Saïd Hamich est né en 1986 et n'est donc pas contemporain des années 1990. Le cinéaste explique pourquoi il a choisi de situer l'intrigue de La Mer au loin durant cette décennie : "D’abord parce que le raï, d’un point de vue émotionnel et esthétique, était l’un des principaux moteurs de ce projet. Et le raï a connu un âge d’or à Marseille fin des années 80 – début 90's, c’était important d'ancrer cette musique et la ville de Marseille dans le présent et le quotidien de mes personnages."
"Je suis arrivé en France en 97. Mon père était ouvrier agricole dans le Sud-Est de la France et on fréquentait beaucoup Marseille et cette communauté maghrébine. Je me suis inspiré du parcours et du vécu de certains immigrés qui m’ont marqué et dont la vie sentimentale était très liée à la question des papiers. A partir de ces deux éléments, je voulais représenter la pluralité de ces parcours de migrations et d’exil. Je voulais saisir ce sentiment de l’exil et de l’exilé qui n’est pas que social."
"Il y a quelque chose de très intime et de très insondable là-dedans, et donc de cinématographique. De fait, cette reconstitution des années 90 est avant tout émotionnelle. L’une des références les plus importantes du film était L'Éducation sentimentale de Flaubert. Le personnage principal, Nour, est davantage traversé par l’Histoire qu’il n’y participe. Pour traiter de ce sentiment de l’exil, j’aurais trouvé inapproprié, voire faux, d’avoir un personnage qui décide tout ce qui lui arrive."

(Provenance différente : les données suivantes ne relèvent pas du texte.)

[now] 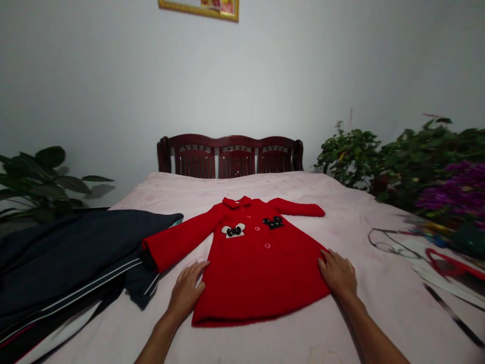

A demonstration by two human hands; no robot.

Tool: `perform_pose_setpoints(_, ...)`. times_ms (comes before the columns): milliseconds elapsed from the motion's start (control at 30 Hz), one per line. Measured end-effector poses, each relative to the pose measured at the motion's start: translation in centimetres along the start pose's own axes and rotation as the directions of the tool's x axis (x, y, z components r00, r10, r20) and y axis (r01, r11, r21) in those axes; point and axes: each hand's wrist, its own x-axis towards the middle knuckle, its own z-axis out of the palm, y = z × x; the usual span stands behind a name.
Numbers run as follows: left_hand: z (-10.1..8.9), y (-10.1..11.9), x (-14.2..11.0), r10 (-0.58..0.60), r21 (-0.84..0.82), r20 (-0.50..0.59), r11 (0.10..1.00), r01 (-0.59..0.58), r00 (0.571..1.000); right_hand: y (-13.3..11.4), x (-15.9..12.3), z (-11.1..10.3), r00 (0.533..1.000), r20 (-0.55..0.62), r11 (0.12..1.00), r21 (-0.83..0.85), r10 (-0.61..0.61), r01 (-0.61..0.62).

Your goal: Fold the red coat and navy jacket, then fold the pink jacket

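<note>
A red long-sleeved coat [242,263] lies spread face up on the bed, collar toward the headboard and hem toward me. It has light-rimmed buttons down the front, a white mouse-head patch with a black bow [234,231] and a black dotted mouse-head patch [273,222]. My left hand [187,288] touches the coat's left edge near the hem, thumb and fingers apart. At the opposite edge, my right hand [339,274] rests its fingertips on the cloth, fingers loosely stretched. The coat's left sleeve end overlaps dark clothing.
Dark navy clothes with white stripes [76,258] are heaped at left on the pink bedsheet [303,333]. At right lie eyeglasses [394,247], a red-framed object [450,265] and a dark strip [452,313]. Plants flank the bed; a wooden headboard [237,156] stands behind.
</note>
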Motion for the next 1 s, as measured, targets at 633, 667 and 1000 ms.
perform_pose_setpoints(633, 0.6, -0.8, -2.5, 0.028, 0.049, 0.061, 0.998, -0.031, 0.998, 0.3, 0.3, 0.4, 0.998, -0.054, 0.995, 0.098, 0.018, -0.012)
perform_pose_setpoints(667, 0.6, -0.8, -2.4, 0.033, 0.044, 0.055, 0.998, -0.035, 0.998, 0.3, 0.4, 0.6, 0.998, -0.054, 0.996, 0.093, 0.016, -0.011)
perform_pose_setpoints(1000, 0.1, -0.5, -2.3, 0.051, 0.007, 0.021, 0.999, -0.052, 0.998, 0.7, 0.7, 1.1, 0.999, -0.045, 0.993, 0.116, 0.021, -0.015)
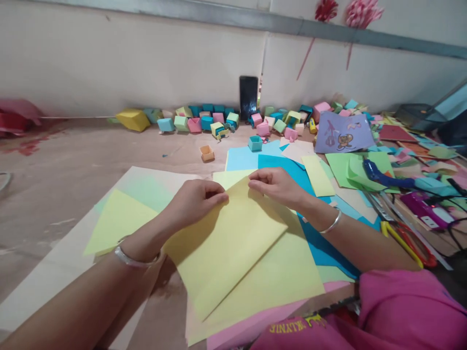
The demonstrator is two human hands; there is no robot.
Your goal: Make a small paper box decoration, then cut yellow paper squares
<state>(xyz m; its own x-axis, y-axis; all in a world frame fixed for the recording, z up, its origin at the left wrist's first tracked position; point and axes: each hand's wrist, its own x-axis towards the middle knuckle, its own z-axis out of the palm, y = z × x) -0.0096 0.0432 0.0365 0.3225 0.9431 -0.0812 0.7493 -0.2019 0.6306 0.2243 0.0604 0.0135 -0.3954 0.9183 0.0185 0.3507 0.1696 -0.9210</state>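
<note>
A folded yellow paper sheet (pixel 222 243) lies tilted on a stack of coloured sheets in front of me. My left hand (pixel 193 199) pinches its upper left edge with fingers closed. At the sheet's top corner my right hand (pixel 277 185) pinches the paper too. Both wrists wear silver bangles. Under the sheet are another yellow sheet (pixel 280 277), a pink one (pixel 251 323) and a blue one (pixel 321 243). A light green-yellow sheet (pixel 115 221) lies to the left.
Several small folded paper boxes (pixel 219 121) line the wall, beside an upright black phone (pixel 248 97). An orange box (pixel 206 153) and a teal box (pixel 255 143) sit nearer. Scissors (pixel 404 238), a blue glue gun (pixel 383 177) and paper scraps crowd the right.
</note>
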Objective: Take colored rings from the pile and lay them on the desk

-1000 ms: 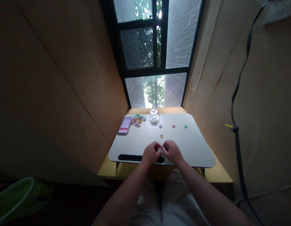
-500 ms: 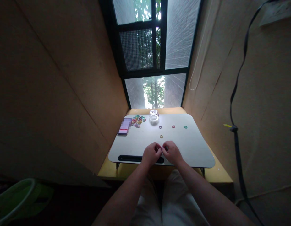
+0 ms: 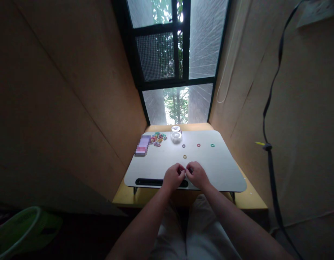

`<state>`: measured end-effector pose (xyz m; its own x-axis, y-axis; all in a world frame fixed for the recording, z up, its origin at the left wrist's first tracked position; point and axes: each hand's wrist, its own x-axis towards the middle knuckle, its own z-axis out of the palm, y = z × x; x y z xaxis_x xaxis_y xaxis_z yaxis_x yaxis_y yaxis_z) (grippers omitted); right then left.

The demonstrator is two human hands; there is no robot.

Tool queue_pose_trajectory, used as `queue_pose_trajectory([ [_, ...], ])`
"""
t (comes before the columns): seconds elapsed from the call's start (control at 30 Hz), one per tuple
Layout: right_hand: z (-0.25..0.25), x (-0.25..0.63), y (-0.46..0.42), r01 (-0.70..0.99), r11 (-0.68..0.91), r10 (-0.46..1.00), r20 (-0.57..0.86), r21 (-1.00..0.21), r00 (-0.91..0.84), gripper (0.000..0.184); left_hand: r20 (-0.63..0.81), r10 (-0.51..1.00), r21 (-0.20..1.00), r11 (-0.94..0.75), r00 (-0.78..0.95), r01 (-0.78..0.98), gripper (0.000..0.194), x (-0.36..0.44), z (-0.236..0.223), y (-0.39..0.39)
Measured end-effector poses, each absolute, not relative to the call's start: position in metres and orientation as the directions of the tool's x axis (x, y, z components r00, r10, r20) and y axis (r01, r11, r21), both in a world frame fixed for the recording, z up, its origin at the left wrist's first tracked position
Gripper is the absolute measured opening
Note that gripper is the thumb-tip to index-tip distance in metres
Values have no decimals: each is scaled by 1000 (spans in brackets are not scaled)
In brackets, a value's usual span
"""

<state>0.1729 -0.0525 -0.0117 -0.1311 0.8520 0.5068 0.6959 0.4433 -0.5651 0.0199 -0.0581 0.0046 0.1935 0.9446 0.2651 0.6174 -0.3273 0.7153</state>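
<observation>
My left hand (image 3: 174, 177) and my right hand (image 3: 197, 174) meet at the near edge of a white lap table (image 3: 223, 169), fingers curled and fingertips pinched together over something too small to make out. Just beyond them lies a yellow ring (image 3: 184, 156). Farther back a purple ring (image 3: 183, 146), a red ring (image 3: 198, 145) and a green ring (image 3: 212, 145) lie in a row. A heap of several coloured rings (image 3: 157, 138) sits at the back left beside a clear round container (image 3: 176, 135).
A small flat box (image 3: 142, 146) lies at the table's left edge. Brown board walls close in on both sides, with a window (image 3: 178, 61) behind. A black cable (image 3: 272, 108) hangs at the right. A green tub (image 3: 18, 231) sits low at the left.
</observation>
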Motion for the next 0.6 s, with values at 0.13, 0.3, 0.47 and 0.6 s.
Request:
queue_pose_trajectory([
  [0.13, -12, 173, -53, 696, 445, 849, 512, -563, -128, 7, 269, 944, 712, -330, 193, 620, 11, 20, 5, -58],
  [0.3, -11, 172, -55, 698, 439, 851, 512, -566, -120, 7, 263, 945, 713, -326, 194, 621, 11, 19, 5, -59],
  [0.47, -10, 172, -54, 700, 438, 852, 508, -564, -123, 8, 278, 940, 714, -340, 198, 612, 11, 19, 3, -59],
  [0.6, -11, 172, -53, 701, 437, 855, 502, -564, -129, 7, 274, 942, 717, -335, 195, 611, 10, 20, 3, -58],
])
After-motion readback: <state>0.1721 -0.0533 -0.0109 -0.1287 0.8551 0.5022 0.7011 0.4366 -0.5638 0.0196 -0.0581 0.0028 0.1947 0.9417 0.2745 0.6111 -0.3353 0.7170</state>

"Je voulais avoir un sentiment de flottement chez le personnage principal, très propice aux rencontres et au romanesque."
Les deux précédents films de Saïd Hamich se déroulaient sur une durée courte. Il s'agissant de fictions où le réalisateur réfléchissait à la façon dont l'identité d'un lieu que l'on a quitté ou que l’on retrouve peut nous imprégner. Mais pour La Mer au loin, il a voulu traiter du sentiment de l'exil qui est une affaire de temps : "Essayer de faire ressentir la part insondable de l'exil ne me paraissait possible que par le romanesque."
"Je voulais ne pas figer les personnages dans leur identité de migrants mais aborder leurs rencontres, leurs doutes, leurs amitiés, leurs amours, leurs croyances. Et voir comment Nour pouvait se construire intérieurement sur un temps long, comme dans une forme de roman d’apprentissage. Il s’agit bien de sonder les parcours dans leur intime et non par un traitement misérabiliste ou purement social", confie Saïd Hamich.
Pour le rôle de Nour, Saïd Hamich a choisi Ayoub Gretaa, un acteur peu connu. Le metteur en scène a mis du temps à le trouver car il avait besoin d'un comédien qui soit physiquement très à l'aise dans son corps pour évoluer sur dix ans, avec des scènes de danse, etc. Il précise : "Mais surtout, je voulais quelqu'un jouant avec sa sensibilité et son émotion, qui soit à l’aise de jouer en silence, avec le regard. On m’a alors parlé d’Ayoub Gretaa qui est connu au Maroc pour avoir joué dans une série très populaire."
"Il avait exactement le regard et le physique que je recherchais. J’ai découvert un homme très sensible, très émotif, toujours prêt à accueillir l'émotion de l'autre. Et puis son regard avait quelque chose de lumineux, rieur mais aussi très mélancolique dans sa tendresse. En un instant, il pouvait passer du jeune fougueux à l’homme mature et posé. Nous avons réalisé deux, trois essais, et j’ai su que nous ferions le film ensemble. Et je me suis dit « voilà, cela va être beau que ce film soit regardé à travers ses yeux »."
La Mer au loin a été présenté à la Semaine de la Critique au Festival de Cannes 2024 en séance spéciale.
Concernant la mise en scène, Saïd Hamich a cherché à ne jamais faire de plans dont il ignore le point de vue. Il raconte : "C’était d'autant plus important face à un personnage qui est lui-même dans le regard et dans le silence. Faire simple à chaque fois. Mais en même temps, nous avions Tom et moi cette envie de stylisation, d’assumer le mélodrame et de créer un univers adéquat. On s’est inspiré des films de Fassbinder mais aussi d’Ettore Scola ou encore plus récemment de Todd Haynes."
"On a donc essayé des mouvements de caméra amples mais jamais grandiloquents, qui donnent aux personnages quelque chose de mélodieux et de romanesque. Avec toujours l'idée d'être au bon endroit avec les comédiens. C’est l’envie de cet équilibre-là qui nous a guidé pendant la fabrication."